■ **What the task requires**
From the first line of the data below through the line holding "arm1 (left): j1", write out each line exactly as it stands.
□ □ □ □
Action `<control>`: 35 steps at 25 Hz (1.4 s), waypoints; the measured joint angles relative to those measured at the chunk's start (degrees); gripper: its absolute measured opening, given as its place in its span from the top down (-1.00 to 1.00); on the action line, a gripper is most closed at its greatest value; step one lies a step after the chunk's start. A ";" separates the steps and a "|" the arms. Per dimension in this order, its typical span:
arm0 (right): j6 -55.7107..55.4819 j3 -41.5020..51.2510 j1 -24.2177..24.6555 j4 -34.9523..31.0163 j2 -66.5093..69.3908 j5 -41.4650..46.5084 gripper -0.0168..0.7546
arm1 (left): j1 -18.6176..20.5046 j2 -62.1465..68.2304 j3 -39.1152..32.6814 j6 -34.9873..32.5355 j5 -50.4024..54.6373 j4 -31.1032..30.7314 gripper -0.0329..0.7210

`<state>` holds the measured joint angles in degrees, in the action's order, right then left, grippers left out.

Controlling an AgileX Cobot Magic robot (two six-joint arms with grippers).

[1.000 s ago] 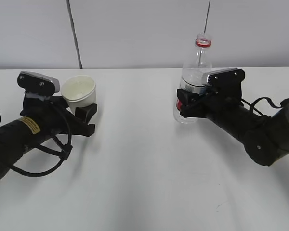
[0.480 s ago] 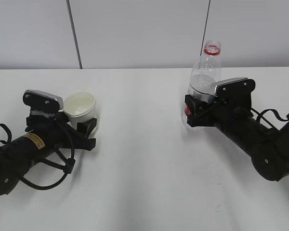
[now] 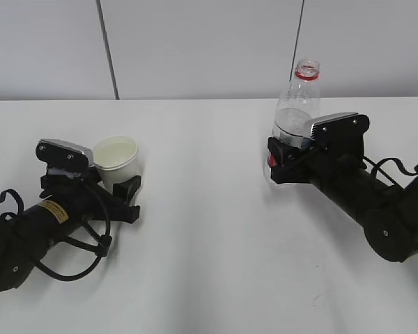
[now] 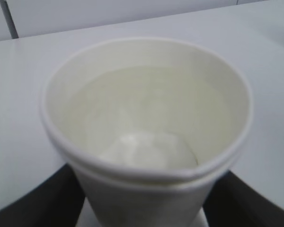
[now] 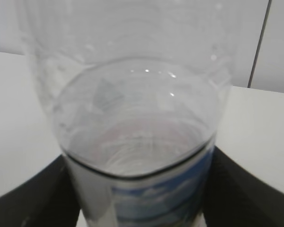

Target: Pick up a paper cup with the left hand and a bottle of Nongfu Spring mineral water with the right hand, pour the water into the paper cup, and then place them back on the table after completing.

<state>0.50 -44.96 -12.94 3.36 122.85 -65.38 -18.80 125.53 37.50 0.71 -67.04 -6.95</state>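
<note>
The white paper cup (image 3: 117,160) stands upright at the left with water in it, seen from above in the left wrist view (image 4: 146,123). My left gripper (image 3: 122,184) is shut on it, a black finger (image 4: 33,198) on each side, low over the white table (image 3: 209,243). The clear, uncapped water bottle (image 3: 293,115) with a red neck ring stands upright at the right, some water left in it (image 5: 137,142). My right gripper (image 3: 274,164) is shut on its labelled lower part, fingers (image 5: 248,189) on both sides.
A grey panelled wall runs behind the table's far edge. A small dark scuff (image 3: 313,298) marks the tabletop at the front right. Black cables loop beside both arms.
The left arm has sunk lower with the cup, toward the tabletop. The right arm moved right with the bottle a second ago and has held still since.
</note>
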 joint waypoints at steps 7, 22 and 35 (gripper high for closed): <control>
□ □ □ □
■ **Solution**
Action `<control>`: 35 steps at 25 Hz (1.4 s), waypoints; the measured joint angles relative to those measured at the chunk's start (degrees); gripper: its absolute measured opening, given as its place in its span from the top down (-1.00 to 1.00); on the action line, a gripper is most closed at its greatest value; step one lies a step after the chunk's start. A ";" separates the steps and a "|" the arms. Per dimension in this order, its typical span:
arm0 (right): j6 -55.7107..55.4819 j3 -41.5020..51.2510 j1 -24.2177..24.6555 j4 -34.9523..31.0163 j2 -66.5093..69.3908 j5 -41.4650..46.5084 gripper -0.0168..0.7546
arm1 (left): j1 -18.6176..20.5046 j2 -62.1465..68.2304 j3 -39.1152..32.6814 j6 -34.9873..32.5355 j5 -50.4024..54.6373 j4 -31.1032..30.7314 gripper -0.0329..0.7210

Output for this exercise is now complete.